D'autres recherches sont toutefois nécessaires pour identifier la thérapie génique qui sera la plus efficace et la plus sécuritaire quand vient le temps de prendre en charge ces patients et d'améliorer leur qualité de vie, a-t-elle ajouté.
Si plus de gens peuvent avoir accès à des traitements qui sont potentiellement curatifs à long terme, ils auront peut-être moins besoin des autres soins de santé et ils auront moins de complications, a complété la docteure Forté.

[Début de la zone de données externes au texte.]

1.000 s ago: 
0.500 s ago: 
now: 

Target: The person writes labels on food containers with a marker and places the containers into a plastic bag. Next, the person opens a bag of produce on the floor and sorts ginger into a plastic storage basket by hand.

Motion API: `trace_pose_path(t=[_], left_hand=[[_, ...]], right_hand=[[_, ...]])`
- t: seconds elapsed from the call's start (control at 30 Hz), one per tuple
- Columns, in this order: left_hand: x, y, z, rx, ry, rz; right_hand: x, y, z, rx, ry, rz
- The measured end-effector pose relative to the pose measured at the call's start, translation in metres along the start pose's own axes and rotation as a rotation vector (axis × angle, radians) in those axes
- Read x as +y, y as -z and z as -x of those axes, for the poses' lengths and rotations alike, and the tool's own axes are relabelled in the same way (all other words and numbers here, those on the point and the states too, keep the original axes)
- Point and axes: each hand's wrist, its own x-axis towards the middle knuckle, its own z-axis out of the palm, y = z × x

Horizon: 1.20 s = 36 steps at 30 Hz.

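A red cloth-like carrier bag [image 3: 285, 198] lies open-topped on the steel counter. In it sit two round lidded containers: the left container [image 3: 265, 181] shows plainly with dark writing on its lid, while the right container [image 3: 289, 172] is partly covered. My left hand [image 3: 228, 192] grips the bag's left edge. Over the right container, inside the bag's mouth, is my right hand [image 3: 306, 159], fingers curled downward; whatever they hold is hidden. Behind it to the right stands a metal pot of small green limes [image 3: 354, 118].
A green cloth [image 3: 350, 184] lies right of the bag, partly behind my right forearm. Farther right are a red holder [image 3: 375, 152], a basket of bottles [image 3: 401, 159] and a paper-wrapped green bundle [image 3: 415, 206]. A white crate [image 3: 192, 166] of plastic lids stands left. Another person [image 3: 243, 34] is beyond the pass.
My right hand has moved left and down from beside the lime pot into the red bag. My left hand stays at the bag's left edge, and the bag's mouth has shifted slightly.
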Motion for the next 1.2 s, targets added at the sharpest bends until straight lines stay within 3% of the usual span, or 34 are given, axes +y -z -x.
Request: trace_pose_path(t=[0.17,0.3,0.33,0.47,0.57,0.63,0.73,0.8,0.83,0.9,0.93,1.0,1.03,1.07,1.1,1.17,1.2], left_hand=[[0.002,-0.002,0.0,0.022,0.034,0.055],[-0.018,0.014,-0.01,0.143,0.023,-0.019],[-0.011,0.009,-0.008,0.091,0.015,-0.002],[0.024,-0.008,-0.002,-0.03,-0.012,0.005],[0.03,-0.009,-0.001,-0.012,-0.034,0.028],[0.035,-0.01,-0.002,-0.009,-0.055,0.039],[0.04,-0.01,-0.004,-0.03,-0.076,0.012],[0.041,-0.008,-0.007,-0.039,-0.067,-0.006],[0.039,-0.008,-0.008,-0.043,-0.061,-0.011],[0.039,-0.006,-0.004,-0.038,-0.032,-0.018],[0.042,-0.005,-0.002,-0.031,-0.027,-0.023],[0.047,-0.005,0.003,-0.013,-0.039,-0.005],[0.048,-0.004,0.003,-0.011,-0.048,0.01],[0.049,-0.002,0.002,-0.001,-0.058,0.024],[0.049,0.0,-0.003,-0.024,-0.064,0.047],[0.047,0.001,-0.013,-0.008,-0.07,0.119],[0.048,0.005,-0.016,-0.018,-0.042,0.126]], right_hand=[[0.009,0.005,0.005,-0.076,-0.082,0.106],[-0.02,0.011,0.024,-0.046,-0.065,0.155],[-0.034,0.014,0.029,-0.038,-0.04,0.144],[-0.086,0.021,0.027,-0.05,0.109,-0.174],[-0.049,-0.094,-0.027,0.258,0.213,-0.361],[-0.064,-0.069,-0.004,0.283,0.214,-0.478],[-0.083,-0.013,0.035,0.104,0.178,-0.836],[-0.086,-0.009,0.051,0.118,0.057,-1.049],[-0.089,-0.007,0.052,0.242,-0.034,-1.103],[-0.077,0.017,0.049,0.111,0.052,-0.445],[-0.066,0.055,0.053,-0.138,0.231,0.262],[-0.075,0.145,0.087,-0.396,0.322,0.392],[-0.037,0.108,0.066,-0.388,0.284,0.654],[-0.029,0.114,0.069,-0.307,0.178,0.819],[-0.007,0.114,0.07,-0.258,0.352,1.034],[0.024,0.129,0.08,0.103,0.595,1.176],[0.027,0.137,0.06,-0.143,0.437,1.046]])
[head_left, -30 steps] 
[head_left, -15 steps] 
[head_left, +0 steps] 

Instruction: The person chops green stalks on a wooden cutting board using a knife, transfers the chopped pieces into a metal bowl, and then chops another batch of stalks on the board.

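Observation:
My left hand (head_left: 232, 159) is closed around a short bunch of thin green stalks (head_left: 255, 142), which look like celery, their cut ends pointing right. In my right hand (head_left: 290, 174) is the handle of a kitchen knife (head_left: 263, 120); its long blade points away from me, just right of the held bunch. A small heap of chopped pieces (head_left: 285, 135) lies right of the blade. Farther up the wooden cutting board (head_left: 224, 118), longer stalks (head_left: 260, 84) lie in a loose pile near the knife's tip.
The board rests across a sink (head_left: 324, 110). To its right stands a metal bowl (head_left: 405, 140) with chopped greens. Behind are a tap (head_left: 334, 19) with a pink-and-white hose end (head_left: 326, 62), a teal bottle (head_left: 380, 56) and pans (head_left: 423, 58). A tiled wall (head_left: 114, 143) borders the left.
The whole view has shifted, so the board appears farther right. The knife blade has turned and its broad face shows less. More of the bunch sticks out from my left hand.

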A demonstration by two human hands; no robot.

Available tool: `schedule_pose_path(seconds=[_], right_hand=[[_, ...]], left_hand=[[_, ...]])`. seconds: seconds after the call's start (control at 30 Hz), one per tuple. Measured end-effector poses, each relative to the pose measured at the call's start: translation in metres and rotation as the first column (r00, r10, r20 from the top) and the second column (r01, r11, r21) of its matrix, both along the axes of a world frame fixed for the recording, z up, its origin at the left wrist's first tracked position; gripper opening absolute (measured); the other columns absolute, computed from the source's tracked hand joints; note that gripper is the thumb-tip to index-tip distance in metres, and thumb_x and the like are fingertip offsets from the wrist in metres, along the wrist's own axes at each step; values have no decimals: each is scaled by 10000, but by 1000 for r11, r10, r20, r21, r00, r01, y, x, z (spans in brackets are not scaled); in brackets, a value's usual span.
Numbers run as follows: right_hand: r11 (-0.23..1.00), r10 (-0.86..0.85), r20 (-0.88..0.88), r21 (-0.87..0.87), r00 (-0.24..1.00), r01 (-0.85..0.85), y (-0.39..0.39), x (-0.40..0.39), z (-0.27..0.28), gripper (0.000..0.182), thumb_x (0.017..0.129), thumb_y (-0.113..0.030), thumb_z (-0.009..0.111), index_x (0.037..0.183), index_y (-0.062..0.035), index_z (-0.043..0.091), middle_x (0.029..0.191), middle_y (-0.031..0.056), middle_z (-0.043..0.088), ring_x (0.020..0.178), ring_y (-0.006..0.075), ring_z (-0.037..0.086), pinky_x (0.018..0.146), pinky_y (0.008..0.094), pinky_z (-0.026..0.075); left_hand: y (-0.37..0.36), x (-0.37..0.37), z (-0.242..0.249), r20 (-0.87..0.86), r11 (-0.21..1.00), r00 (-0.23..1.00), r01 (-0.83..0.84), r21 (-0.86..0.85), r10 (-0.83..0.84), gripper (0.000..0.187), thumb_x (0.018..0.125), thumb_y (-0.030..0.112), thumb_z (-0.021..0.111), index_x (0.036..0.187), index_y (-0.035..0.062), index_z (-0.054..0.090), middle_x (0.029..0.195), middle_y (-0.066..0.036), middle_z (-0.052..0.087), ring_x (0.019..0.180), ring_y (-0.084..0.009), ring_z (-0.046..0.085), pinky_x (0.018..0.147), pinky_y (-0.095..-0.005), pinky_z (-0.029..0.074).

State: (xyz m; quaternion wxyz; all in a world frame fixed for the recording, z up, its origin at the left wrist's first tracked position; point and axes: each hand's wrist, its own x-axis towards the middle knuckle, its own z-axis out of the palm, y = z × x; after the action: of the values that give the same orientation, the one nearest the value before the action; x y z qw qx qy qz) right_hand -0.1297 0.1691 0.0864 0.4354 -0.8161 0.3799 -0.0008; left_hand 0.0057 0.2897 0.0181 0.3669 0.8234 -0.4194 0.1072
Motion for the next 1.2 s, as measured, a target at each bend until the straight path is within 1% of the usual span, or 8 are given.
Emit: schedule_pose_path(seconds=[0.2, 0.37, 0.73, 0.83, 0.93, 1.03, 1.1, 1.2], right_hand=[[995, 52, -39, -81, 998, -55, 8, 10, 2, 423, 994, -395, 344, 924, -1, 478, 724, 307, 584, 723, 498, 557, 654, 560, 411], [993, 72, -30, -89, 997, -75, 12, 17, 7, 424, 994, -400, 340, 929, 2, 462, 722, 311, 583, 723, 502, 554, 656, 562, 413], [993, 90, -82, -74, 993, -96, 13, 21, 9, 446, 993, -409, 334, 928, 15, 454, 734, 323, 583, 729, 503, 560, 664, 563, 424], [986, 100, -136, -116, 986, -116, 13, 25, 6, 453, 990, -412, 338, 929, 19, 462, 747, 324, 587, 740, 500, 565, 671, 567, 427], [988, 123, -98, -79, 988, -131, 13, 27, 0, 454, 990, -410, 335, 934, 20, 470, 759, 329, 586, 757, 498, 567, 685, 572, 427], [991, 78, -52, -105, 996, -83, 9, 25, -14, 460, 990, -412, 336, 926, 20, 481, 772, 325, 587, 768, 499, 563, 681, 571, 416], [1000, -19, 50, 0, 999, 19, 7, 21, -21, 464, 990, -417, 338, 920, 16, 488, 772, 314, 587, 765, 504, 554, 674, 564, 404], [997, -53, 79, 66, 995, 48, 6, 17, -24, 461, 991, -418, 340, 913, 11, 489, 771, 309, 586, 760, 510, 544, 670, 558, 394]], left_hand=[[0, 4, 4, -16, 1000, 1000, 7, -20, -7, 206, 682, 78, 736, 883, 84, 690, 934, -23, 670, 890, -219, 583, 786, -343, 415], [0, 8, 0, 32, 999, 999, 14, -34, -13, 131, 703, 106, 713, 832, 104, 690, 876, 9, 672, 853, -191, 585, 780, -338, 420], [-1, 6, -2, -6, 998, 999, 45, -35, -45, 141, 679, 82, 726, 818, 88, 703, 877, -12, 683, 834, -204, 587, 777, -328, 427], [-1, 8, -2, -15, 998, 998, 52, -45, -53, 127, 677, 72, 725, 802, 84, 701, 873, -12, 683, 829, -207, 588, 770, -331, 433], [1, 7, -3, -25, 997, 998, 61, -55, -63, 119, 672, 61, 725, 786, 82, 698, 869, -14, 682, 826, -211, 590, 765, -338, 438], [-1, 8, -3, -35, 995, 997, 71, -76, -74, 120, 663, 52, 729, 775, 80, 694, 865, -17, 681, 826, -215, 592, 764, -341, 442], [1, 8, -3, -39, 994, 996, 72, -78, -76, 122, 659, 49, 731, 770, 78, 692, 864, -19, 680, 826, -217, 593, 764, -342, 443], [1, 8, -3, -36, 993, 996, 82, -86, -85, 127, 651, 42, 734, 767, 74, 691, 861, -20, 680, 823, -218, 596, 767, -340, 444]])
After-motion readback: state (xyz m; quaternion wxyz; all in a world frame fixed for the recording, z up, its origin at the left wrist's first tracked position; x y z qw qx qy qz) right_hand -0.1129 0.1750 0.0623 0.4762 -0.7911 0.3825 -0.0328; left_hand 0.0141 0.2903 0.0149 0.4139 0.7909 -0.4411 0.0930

«On travaille avec des chercheurs à travers le Canada pour développer une approche aussi canadienne que globale pour savoir comment on va faire pour avoir accès rapidement à ces traitements pour les patients qui en ont le plus besoin, a-t-elle conclu. Et comment est-ce que ça va être fait de façon équitable pour que, peu importe où les gens vivent au Canada, s'ils ont une urgence médicale, (...) ça ne devrait pas être l'endroit où ils vivent qui détermine qui aura accès ou pas à un traitement qui va changer sa vie.»